Com emoção, seu Rubens fala sobre o  movimento que o Cinema provocava na cidade.  "As longas filas de pessoas para entrar no cinema,  chamava atenção de toda a cidade. Era muita gente e as filas arrodeavam o prédio do Cine São José até a esquina da Praça Nova do Congresso", diz ele com os olhos brilhando, refletindo a alegria ao ver tanta gente para ver os filmes que ele era o responsável em projetar as imagens para um público que assistia aos filmes como histórias mágicas. 

O dia que o "mudo Piroca" falou 

Era um domingo, dia de Cinema, e o filme em cartaz "Átila- Rei dos Unos", assistido com muito sucesso, naquele domingo, chamou atenção da cidade. Cartazes foram colocados nas esquinas,  anunciando o  filme, com fotos e nomes dos protagonistas. Na segunda-feira o filme seria reprisado. Os telespectadores foram surpreendidos com o aumento do valor do bilhete. O povo, principalmente jovens estudantes, não concordou com o aumento do ingresso, ficaram indignados e na segunda-feira,  tomaram o local do cinema e fizeram passeata. Os "macacos" (como eram chamados os policiais, os volantes) foram acionados para conter o protesto, e o "soldado Jesus" chegou e disparou um tiro de alerta para dispersão da multidão. O tiro  bateu nas pedras da calçada e os estilhaços de pedras portuguesas atingiram e feriram, várias pessoas da multidão. O "mudo Piroca", que trabalhava na portaria, de tão assustado,"falou", chamando atenção sobre a agonia.  

Seu Robson conta que seu pai,  Rubens, o irmão Rômulo, e outros funcionários do cinema, saíram pelos fundos, pularam o quintal do cinema, para o quintal da casa de Cândido Augusto, defronte à Praça Nova. Foi muita confusão. O cinema só voltou a funcionar dias depois.

 Histórias remotas 

Seu Rubens fala que o funcionamento do Cine São José  foi iniciado por Afonso Cavalcante, que segundo diziam, tinha cinemas espalhados por todo Brasil. E era considerado o " homem de Hollywood" aqui no Brasil. 
Sobre as administrações do Cine São José, diz que passou por diversas pessoas, como seu Dantas, que comprou do Antônio Teixeira, lá nos anos 60/70.

Crise 

No início dos anos 80 o Cine São José, e outros, Brasil afora, foram atingidos por uma forte crise, diante do surgimento das locadoras de vídeos. Em 1983 um primo de seu Rubens, Rafael, veio de Salvador e  arrendou o cinema para tentar revitalizar o espaço cultural. Mas, no mesmo ano, o Cine São José foi fechado. E daí em diante a "febre" de locadoras de vídeos levou ao fechamento dos cinemas. 
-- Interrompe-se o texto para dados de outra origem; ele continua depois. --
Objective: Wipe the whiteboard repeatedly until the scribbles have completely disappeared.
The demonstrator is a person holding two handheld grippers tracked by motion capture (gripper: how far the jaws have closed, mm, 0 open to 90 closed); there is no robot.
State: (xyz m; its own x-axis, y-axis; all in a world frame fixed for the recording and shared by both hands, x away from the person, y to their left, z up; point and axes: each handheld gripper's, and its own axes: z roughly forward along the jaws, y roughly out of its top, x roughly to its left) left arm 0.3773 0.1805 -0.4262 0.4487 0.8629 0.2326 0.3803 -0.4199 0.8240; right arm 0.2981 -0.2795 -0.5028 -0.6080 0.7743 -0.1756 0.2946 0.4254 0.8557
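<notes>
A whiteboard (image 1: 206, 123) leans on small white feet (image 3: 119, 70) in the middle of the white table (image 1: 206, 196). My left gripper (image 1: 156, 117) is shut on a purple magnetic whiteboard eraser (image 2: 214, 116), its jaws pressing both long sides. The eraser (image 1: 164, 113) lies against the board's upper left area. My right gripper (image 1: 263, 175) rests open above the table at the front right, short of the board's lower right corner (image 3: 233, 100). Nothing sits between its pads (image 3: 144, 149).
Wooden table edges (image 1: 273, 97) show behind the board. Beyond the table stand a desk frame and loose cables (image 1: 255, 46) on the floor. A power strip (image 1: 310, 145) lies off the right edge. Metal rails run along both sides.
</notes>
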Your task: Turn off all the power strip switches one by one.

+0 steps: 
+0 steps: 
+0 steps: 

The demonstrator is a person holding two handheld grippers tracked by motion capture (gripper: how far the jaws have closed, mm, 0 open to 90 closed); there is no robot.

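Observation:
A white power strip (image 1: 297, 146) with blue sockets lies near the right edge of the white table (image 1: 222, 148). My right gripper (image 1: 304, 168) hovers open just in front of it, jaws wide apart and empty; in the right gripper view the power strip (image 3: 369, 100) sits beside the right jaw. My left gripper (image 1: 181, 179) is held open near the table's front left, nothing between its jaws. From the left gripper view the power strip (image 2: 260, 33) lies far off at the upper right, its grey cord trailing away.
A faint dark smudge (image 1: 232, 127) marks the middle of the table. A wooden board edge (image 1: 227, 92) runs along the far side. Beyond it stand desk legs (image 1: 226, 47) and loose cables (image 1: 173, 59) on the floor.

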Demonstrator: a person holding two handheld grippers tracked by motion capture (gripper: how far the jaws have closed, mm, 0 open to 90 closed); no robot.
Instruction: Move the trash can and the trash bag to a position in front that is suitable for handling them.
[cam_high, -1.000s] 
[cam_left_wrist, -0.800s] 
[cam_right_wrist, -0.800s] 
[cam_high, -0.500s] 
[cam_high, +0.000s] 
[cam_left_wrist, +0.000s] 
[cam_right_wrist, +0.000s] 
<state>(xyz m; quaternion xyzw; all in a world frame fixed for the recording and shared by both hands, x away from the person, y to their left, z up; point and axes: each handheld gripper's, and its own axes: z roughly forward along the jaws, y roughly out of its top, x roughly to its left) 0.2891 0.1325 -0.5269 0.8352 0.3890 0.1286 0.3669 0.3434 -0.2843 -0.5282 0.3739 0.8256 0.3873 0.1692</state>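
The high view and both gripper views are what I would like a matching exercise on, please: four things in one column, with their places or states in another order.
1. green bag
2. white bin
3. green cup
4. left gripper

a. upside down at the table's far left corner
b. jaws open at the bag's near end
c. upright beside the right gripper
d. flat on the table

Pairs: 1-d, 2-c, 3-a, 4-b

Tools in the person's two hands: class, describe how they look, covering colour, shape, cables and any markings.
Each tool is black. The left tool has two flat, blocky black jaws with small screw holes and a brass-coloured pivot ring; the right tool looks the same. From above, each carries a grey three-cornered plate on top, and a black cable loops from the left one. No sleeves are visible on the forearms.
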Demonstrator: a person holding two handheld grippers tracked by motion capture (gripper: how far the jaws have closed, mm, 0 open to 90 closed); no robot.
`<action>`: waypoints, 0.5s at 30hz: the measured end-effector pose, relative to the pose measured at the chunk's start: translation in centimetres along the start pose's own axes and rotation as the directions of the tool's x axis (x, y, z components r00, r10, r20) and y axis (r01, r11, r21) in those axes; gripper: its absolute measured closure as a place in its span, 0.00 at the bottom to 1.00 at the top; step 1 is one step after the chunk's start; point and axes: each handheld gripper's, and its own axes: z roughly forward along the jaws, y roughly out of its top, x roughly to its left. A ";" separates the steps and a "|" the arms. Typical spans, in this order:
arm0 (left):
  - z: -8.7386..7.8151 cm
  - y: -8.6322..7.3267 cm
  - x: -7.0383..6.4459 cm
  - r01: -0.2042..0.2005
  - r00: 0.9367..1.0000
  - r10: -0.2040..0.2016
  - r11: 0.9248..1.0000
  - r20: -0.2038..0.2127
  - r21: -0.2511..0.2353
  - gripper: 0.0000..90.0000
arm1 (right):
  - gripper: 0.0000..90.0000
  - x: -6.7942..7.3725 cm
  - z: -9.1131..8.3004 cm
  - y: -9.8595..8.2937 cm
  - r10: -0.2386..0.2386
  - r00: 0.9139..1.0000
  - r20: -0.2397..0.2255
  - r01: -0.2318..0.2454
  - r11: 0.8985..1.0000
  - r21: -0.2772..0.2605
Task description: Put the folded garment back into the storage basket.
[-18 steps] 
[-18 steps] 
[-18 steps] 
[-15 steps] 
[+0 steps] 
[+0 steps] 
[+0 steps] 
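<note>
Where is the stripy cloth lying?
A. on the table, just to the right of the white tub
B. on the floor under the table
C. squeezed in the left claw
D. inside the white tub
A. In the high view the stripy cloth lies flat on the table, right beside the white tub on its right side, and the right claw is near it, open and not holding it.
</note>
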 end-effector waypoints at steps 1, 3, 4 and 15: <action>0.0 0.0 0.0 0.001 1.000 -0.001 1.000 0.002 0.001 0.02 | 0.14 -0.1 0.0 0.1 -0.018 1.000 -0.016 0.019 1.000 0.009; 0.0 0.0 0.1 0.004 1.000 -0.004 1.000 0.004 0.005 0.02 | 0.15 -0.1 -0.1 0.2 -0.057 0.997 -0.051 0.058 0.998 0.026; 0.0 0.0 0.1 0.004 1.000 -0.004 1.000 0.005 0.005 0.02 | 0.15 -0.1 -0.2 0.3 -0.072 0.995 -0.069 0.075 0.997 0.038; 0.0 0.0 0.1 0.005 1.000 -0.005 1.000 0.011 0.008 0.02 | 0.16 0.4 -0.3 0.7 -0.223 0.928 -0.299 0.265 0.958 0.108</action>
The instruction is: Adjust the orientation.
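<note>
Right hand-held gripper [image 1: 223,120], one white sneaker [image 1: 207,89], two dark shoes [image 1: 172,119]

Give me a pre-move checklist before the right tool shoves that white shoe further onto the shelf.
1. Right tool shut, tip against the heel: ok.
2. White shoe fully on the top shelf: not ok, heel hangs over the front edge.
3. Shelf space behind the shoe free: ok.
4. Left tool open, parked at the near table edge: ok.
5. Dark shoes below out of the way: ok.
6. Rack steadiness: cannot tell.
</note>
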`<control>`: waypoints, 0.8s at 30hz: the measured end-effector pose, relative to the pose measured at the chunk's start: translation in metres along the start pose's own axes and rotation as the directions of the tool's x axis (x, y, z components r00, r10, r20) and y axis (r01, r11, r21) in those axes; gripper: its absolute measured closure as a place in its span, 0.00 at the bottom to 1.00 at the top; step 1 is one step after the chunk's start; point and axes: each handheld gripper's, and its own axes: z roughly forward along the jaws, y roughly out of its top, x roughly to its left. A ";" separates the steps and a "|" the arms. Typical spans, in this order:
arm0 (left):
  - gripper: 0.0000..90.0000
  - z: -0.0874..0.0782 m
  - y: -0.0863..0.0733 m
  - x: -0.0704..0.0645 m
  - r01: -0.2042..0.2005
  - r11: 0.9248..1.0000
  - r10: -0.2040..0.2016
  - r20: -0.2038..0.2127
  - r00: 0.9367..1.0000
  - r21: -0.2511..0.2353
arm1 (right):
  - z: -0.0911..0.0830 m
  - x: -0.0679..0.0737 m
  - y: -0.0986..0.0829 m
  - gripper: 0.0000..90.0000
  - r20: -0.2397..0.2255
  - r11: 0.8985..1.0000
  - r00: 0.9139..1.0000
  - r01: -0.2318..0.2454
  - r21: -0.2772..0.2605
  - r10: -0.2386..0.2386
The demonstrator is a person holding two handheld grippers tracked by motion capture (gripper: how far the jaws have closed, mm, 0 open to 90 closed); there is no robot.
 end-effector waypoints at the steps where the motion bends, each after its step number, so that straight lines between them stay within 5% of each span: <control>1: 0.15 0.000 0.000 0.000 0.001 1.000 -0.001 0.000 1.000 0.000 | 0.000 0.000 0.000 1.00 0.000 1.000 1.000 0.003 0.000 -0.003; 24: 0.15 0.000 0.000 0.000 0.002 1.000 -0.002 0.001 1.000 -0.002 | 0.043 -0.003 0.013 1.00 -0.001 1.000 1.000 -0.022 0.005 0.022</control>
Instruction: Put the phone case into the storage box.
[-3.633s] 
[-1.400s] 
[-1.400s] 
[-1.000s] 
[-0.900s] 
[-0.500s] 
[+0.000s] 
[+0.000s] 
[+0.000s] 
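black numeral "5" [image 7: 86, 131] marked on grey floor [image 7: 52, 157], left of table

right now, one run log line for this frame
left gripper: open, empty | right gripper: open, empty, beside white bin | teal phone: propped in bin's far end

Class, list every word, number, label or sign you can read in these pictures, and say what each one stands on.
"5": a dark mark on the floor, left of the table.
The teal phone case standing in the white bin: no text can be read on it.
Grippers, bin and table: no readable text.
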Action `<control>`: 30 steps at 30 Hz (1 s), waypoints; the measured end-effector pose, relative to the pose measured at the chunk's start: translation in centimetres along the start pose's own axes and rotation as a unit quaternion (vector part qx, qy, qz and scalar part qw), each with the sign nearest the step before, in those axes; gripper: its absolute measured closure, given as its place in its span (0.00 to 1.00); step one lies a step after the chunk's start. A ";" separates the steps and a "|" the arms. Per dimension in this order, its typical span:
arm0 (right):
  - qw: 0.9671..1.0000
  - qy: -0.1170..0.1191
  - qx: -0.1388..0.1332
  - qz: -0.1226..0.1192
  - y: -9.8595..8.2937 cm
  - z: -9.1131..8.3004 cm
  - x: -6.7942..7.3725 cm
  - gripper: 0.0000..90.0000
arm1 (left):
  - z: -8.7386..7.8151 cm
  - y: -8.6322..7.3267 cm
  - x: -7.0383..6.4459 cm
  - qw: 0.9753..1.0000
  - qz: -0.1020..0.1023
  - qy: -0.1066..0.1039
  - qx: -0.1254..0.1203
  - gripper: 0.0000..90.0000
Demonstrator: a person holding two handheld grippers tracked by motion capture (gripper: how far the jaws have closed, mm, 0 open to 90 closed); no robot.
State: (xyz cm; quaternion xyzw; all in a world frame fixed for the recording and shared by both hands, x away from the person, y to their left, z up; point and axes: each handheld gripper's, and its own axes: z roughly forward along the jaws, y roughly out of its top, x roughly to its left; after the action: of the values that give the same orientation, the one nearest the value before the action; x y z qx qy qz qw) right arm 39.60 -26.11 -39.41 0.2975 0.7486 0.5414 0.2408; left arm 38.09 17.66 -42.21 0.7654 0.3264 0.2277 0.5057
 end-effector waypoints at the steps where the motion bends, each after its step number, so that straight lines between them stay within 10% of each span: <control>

"Várias locadoras de vídeo cassete surgiram em Senhor do Bonfim.  A primeira foi a de Bobô, depois a Mega Vídeos, e a Vídeo Cine Buck Jones", relata um dos filhos de seu Rubens, Robson, que foi funcionário da  Buck Jones, locadora de propriedade do primo, Rubens.

Como jornalista apaixonada por Cinema, filha de pai com a mesma paixão e mãe de filho cineasta é alegria e prazer poder resgatar os relatos dessa família, que começou na projeção de filmes no Cinema e continuou se dedicando, em compromisso e amor à arte cinematográfica, a fazer registros de imagens de eventos, aniversários, casamentos, pautas do cotidiano coletivo social. 

Entre presentes de fotos antigas, fotos antigas,  boas lembranças e conversa boa, com Rubens e seu filho Robson- que gravou a entrevista- ficou o incentivo para se voltar a assistir filmes nas salas de cinema Brasil afora e voltar ao costume de na saída do cinema fazer comentários sobre o enredo, a atuação dos artistas num movimento de cultura potente sobre o valor dessa arte grandiosa.